Work task –
Scan the listing below for the word "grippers" and state how many lines hold it. Write nothing but the number.

====== Material provided

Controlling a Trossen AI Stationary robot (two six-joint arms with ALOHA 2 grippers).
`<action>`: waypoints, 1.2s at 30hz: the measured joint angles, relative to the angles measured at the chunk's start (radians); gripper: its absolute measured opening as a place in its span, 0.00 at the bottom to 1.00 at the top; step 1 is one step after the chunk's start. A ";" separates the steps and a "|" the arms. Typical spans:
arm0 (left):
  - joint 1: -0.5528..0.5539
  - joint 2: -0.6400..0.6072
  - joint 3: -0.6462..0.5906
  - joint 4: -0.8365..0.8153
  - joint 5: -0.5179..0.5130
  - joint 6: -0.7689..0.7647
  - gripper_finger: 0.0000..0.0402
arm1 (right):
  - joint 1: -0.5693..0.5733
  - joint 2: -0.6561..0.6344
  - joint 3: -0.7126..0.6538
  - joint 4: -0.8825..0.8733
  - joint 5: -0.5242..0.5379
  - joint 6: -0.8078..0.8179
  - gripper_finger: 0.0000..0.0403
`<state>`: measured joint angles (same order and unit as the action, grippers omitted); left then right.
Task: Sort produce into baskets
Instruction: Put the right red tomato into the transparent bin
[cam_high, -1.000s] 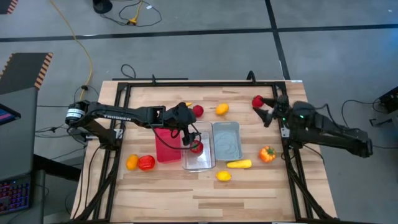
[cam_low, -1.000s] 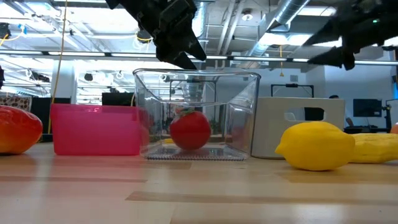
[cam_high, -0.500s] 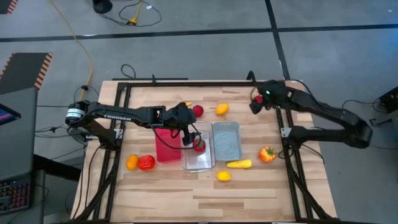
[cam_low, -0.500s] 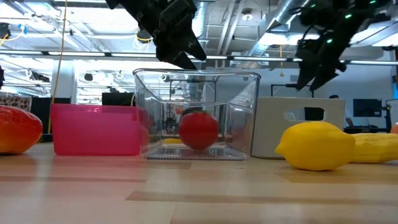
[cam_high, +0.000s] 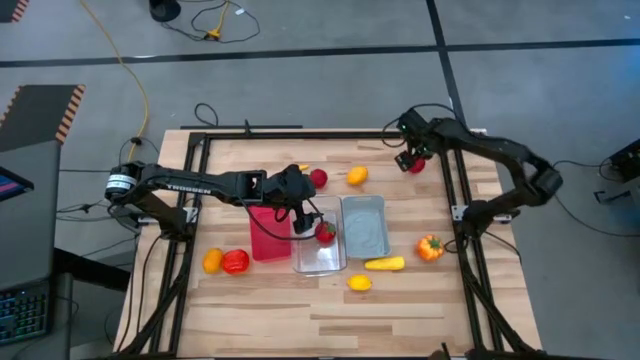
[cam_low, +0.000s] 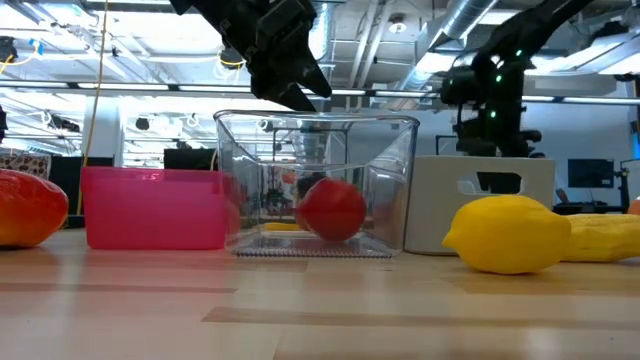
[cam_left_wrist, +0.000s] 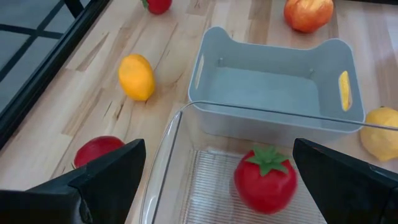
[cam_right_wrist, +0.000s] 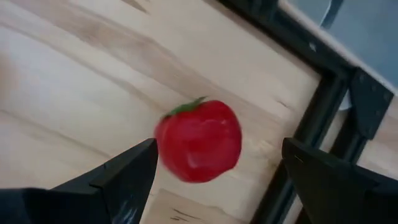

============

Answer box –
2